> DATA EXTRACT
· · · ·

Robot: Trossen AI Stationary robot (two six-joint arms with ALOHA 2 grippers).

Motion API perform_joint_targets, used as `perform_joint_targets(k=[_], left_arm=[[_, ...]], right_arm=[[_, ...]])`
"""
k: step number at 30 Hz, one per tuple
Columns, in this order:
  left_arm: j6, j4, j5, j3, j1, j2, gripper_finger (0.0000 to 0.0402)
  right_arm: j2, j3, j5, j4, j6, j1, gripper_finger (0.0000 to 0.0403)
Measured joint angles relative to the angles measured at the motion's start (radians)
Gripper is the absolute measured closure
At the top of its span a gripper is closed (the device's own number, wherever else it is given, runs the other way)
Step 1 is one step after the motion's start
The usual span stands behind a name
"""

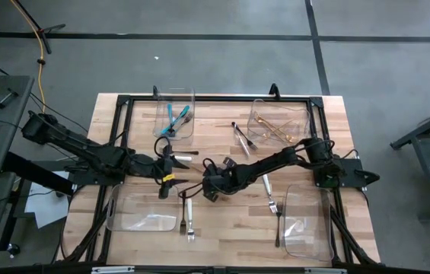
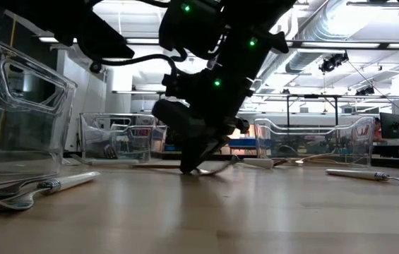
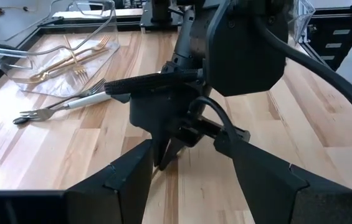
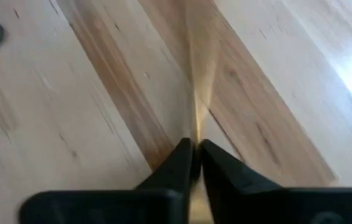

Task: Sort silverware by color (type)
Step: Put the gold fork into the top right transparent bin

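Observation:
My right gripper [image 1: 210, 188] reaches to the table's middle, fingers pointing down at the wood [image 2: 191, 166], shut on a thin gold utensil [image 4: 198, 93]. My left gripper [image 1: 166, 172] waits just left of it, open, its fingers [image 3: 129, 177] spread wide and facing the right gripper [image 3: 163, 155]. Loose silverware lies flat on the table: white-handled forks [image 1: 188, 217] [image 1: 269, 190] and dark pieces [image 1: 241, 137]. Teal utensils [image 1: 175, 118] lie in the far left bin and gold ones [image 1: 279, 128] in the far right bin. My right gripper pinches the gold utensil between its two fingers [image 4: 179, 155], coming from above and slanting down. The fingers lie along it, on the stretch nearest them [image 4: 195, 127]. The rest runs away from the fingertips low over the wood; whether it rests on the table, I cannot tell.
Clear plastic bins stand at the near left [image 1: 142, 211] and near right [image 1: 307, 221] as well as the two far ones. A black frame [image 1: 199, 99] edges the table. Bare wood lies between the near bins.

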Motion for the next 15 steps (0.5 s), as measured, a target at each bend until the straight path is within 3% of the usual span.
perform_joint_targets(k=[9,15], left_arm=[[0.0,0.0,-0.001,0.0,0.0,0.0,0.019],[0.0,0.001,0.0,0.0,0.0,0.0,0.019]], right_arm=[[-0.015,-0.003,-0.028,-0.025,-0.084,-0.003,0.0394],[-0.075,-0.008,0.006,-0.174,-0.087,0.011,0.0397]])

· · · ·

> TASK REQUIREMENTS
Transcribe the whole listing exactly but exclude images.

> ANSWER FOR THIS EXERCISE
Robot: Trossen AI Stationary robot (two six-joint arms with ALOHA 2 grippers).

Motion API perform_joint_targets, used as `perform_joint_targets(k=[_], left_arm=[[_, ...]], right_arm=[[_, ...]])`
"""
k: step number at 30 Hz, one per tuple
Columns, in this order:
  left_arm: j6, j4, j5, j3, j1, j2, gripper_finger (0.0000 to 0.0402)
  right_arm: j2, j3, j5, j4, j6, j1, gripper_finger (0.0000 to 0.0403)
Measured joint angles relative to the angles measured at the motion's start (radians)
Gripper is the absolute measured closure
At the top of its span a gripper is closed (the device's own number, wherever else it is given, runs the other way)
Step 1 is one step after the motion's start
The usual span stands behind a name
"""


Task: Sort silverware by color (type)
Step: Put the gold fork into the top right transparent bin

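Observation:
My right gripper [image 1: 210, 188] reaches to the table's middle, fingers pointing down at the wood [image 2: 191, 166], shut on a thin gold utensil [image 4: 198, 93]. My left gripper [image 1: 166, 172] waits just left of it, open, its fingers [image 3: 129, 177] spread wide and facing the right gripper [image 3: 163, 155]. Loose silverware lies flat on the table: white-handled forks [image 1: 188, 217] [image 1: 269, 190] and dark pieces [image 1: 241, 137]. Teal utensils [image 1: 175, 118] lie in the far left bin and gold ones [image 1: 279, 128] in the far right bin. My right gripper pinches the gold utensil between its two fingers [image 4: 179, 155], coming from above and slanting down. The fingers lie along it, on the stretch nearest them [image 4: 195, 127]. The rest runs away from the fingertips low over the wood; whether it rests on the table, I cannot tell.
Clear plastic bins stand at the near left [image 1: 142, 211] and near right [image 1: 307, 221] as well as the two far ones. A black frame [image 1: 199, 99] edges the table. Bare wood lies between the near bins.
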
Motion for the next 15 steps (0.5 s), as measured, a target at each bend until the straight path is within 3% of the usual span.
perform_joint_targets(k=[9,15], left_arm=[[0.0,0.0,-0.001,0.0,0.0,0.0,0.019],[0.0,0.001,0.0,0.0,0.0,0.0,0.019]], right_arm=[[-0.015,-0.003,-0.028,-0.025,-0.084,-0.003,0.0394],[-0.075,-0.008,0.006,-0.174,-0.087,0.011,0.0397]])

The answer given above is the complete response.